TASK »
From the entries below, copy each line in which the word "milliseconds" occurs.

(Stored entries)

BEGIN

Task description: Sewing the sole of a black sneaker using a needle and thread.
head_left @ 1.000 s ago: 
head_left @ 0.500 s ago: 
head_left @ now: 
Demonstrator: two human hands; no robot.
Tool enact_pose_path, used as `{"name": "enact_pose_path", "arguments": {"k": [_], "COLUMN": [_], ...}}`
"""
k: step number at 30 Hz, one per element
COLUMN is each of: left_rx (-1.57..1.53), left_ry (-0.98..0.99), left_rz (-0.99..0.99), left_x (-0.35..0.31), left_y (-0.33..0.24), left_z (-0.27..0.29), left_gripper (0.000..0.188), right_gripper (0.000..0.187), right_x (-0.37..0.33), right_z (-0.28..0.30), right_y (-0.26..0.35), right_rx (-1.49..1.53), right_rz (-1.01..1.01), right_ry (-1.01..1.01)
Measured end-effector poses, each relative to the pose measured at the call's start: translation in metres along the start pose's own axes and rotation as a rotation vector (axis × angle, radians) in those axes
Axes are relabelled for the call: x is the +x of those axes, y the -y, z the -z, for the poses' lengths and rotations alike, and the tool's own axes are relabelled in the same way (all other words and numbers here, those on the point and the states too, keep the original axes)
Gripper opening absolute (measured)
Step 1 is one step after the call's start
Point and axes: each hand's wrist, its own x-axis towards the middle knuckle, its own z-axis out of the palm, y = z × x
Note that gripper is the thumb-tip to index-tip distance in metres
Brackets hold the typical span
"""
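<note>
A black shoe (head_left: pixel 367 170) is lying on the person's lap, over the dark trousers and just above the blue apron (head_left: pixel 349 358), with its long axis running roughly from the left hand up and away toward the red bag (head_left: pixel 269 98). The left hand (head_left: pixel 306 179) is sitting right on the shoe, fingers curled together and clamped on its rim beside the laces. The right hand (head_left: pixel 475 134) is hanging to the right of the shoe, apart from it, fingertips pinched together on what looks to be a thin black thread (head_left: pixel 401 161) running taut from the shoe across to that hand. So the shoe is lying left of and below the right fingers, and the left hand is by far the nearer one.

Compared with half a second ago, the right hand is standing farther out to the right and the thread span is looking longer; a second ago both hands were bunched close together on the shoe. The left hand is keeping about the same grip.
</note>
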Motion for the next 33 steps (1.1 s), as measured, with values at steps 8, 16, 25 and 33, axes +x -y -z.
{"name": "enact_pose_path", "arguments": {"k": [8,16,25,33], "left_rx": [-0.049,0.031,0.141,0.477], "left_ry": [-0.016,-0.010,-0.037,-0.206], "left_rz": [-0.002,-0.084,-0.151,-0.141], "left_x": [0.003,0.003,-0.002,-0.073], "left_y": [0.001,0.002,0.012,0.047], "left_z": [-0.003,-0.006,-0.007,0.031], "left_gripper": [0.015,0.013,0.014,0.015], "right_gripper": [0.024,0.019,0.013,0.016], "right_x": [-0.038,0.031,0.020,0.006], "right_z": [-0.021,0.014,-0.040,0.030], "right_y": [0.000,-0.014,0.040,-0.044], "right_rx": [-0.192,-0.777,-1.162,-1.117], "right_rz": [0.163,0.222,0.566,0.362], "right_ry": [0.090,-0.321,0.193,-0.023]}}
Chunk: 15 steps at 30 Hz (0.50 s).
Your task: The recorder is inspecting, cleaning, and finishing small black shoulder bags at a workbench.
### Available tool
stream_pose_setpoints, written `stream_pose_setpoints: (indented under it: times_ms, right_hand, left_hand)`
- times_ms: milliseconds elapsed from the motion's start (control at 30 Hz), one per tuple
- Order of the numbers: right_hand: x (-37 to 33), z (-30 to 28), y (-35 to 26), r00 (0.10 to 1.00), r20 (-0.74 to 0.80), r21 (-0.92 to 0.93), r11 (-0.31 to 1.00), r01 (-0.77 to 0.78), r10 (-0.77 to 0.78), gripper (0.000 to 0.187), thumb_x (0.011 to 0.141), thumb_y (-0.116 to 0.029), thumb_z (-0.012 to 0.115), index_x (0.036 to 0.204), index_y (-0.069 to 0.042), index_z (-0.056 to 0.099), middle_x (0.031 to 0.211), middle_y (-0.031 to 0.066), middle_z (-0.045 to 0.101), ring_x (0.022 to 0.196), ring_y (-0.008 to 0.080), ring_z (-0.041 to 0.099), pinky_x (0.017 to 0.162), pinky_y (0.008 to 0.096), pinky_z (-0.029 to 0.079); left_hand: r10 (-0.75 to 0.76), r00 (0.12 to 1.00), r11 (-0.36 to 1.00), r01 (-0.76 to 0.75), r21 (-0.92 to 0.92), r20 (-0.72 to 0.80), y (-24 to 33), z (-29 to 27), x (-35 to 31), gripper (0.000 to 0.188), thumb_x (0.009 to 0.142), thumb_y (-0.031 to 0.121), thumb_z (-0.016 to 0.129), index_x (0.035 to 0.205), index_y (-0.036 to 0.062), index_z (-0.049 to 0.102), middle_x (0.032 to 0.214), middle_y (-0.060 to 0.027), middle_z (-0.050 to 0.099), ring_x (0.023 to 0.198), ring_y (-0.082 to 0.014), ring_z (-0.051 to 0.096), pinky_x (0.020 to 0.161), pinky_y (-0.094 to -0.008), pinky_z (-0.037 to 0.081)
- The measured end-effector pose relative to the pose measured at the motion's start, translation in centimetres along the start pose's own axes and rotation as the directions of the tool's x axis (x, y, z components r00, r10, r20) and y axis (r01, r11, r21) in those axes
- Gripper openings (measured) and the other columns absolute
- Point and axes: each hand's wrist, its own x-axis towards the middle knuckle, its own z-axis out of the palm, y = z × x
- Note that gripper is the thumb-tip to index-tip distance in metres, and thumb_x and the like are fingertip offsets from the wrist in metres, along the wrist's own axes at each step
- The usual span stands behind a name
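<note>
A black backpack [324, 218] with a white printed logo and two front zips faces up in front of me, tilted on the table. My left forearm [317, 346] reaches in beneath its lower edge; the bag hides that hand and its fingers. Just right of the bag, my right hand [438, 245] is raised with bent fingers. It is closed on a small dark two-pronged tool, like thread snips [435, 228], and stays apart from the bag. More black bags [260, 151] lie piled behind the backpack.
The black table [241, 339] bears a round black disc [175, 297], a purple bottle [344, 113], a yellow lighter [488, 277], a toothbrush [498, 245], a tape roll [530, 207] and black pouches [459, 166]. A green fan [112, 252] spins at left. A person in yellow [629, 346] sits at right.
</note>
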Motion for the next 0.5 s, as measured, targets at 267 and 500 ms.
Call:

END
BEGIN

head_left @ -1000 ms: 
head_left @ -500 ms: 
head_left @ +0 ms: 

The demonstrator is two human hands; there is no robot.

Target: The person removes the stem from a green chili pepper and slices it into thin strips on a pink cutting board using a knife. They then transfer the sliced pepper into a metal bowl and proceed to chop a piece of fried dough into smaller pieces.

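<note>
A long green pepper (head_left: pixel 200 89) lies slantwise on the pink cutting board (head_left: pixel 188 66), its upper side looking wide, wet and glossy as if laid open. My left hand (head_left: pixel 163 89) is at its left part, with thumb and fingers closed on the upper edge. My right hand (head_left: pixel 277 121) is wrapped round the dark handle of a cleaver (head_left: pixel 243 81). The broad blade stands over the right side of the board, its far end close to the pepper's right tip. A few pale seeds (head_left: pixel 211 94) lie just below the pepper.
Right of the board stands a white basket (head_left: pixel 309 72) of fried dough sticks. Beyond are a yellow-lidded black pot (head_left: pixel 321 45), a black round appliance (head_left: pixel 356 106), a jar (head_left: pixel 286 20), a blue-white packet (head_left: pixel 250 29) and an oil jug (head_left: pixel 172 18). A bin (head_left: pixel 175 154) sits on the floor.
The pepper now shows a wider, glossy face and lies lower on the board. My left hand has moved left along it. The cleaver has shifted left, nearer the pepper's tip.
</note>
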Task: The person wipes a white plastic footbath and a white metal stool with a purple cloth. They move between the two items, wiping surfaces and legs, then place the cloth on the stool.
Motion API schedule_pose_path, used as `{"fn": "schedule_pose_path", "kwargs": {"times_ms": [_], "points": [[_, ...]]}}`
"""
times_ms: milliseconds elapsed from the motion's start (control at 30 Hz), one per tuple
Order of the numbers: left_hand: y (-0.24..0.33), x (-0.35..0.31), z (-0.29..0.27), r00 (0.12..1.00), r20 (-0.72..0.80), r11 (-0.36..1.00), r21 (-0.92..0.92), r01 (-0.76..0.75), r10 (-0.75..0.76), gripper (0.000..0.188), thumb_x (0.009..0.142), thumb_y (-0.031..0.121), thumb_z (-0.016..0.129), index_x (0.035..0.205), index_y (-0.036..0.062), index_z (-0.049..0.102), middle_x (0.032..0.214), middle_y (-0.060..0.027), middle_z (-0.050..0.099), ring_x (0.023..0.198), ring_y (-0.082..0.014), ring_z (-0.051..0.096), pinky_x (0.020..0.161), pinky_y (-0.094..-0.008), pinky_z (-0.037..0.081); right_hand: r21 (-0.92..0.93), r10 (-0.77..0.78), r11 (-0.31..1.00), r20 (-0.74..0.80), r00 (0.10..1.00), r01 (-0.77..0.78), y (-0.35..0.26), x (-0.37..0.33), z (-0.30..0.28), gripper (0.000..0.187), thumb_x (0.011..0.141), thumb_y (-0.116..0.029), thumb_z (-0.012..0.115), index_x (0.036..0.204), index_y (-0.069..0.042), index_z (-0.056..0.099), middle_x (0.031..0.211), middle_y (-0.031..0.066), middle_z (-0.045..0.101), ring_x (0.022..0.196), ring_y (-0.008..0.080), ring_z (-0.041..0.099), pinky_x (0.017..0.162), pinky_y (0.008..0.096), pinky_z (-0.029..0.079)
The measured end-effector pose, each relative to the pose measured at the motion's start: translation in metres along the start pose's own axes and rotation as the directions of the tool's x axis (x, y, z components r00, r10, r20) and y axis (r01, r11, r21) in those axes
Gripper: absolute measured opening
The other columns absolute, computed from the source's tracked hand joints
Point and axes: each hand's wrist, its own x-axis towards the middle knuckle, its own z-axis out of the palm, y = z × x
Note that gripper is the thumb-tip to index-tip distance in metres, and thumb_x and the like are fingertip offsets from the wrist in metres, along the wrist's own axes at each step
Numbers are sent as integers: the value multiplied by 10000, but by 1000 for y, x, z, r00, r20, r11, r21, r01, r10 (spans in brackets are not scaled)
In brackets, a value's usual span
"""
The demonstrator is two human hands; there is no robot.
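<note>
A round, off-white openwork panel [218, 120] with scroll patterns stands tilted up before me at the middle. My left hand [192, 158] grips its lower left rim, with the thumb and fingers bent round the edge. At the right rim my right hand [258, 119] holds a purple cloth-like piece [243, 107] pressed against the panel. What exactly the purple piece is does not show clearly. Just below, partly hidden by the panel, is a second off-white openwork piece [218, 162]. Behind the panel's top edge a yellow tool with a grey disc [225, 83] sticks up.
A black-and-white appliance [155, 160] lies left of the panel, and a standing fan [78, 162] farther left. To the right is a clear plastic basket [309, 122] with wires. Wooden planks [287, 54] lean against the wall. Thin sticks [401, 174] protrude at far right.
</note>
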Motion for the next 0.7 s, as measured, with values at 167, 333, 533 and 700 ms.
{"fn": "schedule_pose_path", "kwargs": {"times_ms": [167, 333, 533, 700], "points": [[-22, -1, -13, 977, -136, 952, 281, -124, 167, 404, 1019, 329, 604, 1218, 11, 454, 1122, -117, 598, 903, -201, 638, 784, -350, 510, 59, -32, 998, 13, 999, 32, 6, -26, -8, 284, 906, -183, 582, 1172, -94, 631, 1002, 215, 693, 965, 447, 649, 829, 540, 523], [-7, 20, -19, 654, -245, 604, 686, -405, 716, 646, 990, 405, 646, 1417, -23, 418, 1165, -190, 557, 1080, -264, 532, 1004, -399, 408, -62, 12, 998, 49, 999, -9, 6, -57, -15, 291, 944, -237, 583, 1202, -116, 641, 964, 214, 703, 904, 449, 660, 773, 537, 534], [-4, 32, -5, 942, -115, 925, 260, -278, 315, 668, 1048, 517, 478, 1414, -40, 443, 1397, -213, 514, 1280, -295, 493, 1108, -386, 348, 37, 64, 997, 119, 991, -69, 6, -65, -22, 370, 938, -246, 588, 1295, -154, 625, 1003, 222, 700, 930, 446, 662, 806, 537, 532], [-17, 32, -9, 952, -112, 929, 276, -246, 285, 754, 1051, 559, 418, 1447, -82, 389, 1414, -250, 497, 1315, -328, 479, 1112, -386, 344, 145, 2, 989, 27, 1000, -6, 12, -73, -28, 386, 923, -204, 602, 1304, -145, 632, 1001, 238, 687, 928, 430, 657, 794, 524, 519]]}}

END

RESULT OF THIS EXERCISE »
- times_ms: milliseconds elapsed from the motion's start (control at 30 Hz), one per tuple
times_ms: milliseconds elapsed from the motion's start (control at 30 Hz), one per tuple

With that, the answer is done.